There are two sides to every story, a flip side to every coin and a dual threat for every DDoS botnet. You might not be ultra-aware of it since distributed denial of service attack articles and warnings tend to focus on the threat presented to website owners. Understandably so, since a successful DDoS attack is a devastating thing for a website and business.
But what about the other half of the equation: all those hijacked devices being used in botnets? You could be walking around with a cyber weapon in your pocket right now and have no idea.
Even botnets have gone mobile
It used to be that botnets were made up of infected computers. Which means it used to be that if you knew your computer was properly secured and were careful with your internet habits, you could rest pretty well assured that your machine wasn’t being used to launch DDoS attacks.
But now our devices with internet connections extend well beyond computers, and any so-called smart device with a connection – collectively known as the Internet of Things or IoT – has the potential to be hijacked and used in a botnet. Mobile phones are very much at risk due to how frequently we use them, especially for things like downloading files or installing apps, compared to how well-secured they are, which is typically not well at all.
Strength in numbers
The sheer number of unprotected or poorly protected devices available to attackers is a problem because the bigger the botnet, the more damage it can easily inflict. One of the largest (to date) DDoS attacks took place on September 23rd and came courtesy of a mobile botnet made up of devices like low-powered cameras, blasting security journalist Brian Krebs and knocking his website offline for days with an attack that topped a staggering 620 Gbps. The same mobile botnet went on to cripple French hosting provider OVH with a 1 Tbps attack.

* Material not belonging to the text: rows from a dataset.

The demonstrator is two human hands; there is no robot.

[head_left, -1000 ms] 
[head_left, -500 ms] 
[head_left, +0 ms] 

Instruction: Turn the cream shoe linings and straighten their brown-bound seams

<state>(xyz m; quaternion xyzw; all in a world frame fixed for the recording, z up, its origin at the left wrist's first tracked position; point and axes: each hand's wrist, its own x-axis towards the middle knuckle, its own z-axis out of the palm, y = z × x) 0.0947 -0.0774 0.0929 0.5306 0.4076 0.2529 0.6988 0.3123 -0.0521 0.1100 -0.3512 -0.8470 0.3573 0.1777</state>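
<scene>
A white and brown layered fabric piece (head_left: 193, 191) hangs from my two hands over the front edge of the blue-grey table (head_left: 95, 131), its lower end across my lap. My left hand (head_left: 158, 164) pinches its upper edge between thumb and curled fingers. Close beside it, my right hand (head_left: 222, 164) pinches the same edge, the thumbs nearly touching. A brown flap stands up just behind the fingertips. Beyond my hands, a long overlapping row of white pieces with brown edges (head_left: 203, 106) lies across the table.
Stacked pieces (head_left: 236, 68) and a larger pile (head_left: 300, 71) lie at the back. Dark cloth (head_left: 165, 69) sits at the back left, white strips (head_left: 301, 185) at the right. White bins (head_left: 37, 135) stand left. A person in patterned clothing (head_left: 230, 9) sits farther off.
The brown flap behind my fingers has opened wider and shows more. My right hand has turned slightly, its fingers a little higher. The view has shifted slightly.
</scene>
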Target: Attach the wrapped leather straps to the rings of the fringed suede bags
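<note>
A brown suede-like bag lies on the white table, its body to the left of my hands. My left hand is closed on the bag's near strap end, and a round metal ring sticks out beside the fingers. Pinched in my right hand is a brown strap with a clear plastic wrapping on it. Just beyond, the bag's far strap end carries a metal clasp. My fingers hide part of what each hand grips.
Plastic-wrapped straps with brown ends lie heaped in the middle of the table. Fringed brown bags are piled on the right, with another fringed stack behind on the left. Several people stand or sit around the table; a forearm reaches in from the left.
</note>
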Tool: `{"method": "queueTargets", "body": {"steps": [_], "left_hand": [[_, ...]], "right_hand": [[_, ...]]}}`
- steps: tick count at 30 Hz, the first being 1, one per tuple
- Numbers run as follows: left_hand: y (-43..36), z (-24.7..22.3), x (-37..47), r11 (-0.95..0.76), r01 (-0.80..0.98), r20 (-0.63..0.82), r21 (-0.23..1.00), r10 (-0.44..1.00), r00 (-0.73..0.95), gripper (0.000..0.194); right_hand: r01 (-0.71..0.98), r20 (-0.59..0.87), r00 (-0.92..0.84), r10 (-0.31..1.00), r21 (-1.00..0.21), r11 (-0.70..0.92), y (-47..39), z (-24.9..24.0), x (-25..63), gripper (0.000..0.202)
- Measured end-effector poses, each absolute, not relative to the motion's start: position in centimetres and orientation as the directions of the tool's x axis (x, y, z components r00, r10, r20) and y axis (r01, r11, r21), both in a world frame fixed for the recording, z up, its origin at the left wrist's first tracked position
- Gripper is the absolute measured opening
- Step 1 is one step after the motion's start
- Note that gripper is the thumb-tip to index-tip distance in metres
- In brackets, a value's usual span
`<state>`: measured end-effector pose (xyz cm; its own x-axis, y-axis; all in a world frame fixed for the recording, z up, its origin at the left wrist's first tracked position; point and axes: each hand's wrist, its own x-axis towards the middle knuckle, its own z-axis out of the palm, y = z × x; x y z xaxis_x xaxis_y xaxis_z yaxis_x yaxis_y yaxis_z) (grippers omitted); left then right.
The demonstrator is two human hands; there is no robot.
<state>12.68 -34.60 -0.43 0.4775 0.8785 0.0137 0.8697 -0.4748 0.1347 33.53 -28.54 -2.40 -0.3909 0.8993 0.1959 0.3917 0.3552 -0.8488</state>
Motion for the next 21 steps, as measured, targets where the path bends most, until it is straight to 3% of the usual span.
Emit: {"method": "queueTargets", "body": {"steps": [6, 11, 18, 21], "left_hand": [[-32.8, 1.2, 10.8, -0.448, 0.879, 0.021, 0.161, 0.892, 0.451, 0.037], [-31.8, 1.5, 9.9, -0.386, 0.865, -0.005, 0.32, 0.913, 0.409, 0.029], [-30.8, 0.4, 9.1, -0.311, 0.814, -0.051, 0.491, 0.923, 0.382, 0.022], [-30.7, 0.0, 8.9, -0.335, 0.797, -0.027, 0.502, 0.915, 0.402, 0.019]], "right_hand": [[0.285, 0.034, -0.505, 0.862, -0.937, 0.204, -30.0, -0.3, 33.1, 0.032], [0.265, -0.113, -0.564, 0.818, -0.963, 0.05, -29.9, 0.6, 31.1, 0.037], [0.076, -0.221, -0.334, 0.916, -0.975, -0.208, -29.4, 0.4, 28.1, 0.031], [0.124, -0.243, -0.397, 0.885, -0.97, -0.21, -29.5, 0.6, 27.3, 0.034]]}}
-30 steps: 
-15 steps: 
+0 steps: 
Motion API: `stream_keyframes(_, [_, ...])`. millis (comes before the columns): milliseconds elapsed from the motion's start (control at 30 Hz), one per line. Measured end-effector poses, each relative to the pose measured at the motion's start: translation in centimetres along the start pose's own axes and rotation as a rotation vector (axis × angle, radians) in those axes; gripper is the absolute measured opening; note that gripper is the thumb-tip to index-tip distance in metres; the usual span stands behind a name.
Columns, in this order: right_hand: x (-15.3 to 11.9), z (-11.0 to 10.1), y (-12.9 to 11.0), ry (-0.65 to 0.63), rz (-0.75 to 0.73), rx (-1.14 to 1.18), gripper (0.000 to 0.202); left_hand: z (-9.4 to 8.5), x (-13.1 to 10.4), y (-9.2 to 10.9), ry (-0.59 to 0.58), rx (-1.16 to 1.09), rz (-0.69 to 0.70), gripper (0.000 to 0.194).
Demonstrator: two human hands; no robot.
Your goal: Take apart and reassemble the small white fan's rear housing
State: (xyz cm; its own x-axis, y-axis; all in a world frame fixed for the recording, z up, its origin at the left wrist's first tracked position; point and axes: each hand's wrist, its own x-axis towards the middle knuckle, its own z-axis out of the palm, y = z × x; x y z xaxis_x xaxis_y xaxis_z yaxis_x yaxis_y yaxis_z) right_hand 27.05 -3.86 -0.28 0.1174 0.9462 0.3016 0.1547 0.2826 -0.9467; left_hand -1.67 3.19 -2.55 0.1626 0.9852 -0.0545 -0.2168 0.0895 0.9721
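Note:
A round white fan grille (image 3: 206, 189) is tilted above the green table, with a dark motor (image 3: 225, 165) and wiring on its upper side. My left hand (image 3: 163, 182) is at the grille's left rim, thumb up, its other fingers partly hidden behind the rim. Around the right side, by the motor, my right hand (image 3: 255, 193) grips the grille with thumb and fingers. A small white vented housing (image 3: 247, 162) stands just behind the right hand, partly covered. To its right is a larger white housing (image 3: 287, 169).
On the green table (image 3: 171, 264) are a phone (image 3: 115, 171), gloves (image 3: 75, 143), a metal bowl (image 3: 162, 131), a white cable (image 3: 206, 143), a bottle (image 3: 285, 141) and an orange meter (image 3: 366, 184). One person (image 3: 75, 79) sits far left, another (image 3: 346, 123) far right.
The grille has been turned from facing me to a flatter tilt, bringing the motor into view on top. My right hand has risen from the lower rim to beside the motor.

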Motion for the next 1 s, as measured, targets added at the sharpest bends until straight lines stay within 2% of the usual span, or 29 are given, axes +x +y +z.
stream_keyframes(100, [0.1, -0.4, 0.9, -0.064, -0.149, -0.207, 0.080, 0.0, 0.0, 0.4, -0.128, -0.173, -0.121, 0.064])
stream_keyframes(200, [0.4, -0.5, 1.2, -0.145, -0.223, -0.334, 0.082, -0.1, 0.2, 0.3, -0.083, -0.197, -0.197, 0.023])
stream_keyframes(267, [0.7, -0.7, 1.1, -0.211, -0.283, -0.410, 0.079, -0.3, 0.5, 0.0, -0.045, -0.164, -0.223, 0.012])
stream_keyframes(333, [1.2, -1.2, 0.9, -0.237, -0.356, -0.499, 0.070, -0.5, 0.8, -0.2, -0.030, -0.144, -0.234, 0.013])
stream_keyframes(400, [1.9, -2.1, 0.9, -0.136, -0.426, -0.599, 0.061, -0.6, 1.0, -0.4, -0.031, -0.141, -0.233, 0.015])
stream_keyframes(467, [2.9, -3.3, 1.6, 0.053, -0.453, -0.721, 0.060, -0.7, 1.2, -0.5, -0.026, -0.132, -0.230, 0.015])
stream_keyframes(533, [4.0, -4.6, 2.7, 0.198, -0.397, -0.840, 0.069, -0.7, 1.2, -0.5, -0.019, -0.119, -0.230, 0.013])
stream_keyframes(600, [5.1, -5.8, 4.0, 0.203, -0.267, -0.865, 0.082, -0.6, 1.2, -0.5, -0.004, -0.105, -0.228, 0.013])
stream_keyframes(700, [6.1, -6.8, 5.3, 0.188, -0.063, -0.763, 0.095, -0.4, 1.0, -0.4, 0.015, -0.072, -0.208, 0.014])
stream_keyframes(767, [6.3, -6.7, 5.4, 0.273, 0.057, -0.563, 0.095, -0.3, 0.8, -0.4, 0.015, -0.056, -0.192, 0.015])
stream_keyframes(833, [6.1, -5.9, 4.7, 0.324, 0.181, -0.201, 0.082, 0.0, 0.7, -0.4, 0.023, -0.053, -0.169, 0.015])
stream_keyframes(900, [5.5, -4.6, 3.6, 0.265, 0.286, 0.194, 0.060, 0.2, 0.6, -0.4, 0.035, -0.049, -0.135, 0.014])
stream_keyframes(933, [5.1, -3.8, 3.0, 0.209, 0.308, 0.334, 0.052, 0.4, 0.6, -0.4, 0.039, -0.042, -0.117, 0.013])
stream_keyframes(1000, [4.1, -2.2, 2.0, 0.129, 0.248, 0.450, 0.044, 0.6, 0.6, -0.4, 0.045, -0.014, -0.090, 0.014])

Avoiding the peer pressure of a botnet
With a few simple steps you can make great strides towards keeping your devices out of a mobile botnet. Firstly, don’t download any apps on your Android device that do not originate from the Google Play Store. No matter how badly you want to play Pokemon Go in some obscure location.
Even if you’re downloading from the Google Play Store, make sure you stick with apps that are both popular and verified. Read the permissions as well and only allow them if they don’t seem excessive. If an app for helping you pick a baby name requires permission to access your camera, something funny might be going on.
A couple of other seemingly obvious but important tips: don’t let your kids use your phone or tablet. Not only is this a fast pass to getting your devices broken or smeared with peanut butter, but they probably don’t know what to avoid when it comes to installations. A cheapo tablet with limited connectivity will do the trick for entertaining your brood. And lastly, change your device’s default password. According to security blogger Graham Cluley, a total of 60 weak passwords can unlock upwards of 500,000 IoT devices.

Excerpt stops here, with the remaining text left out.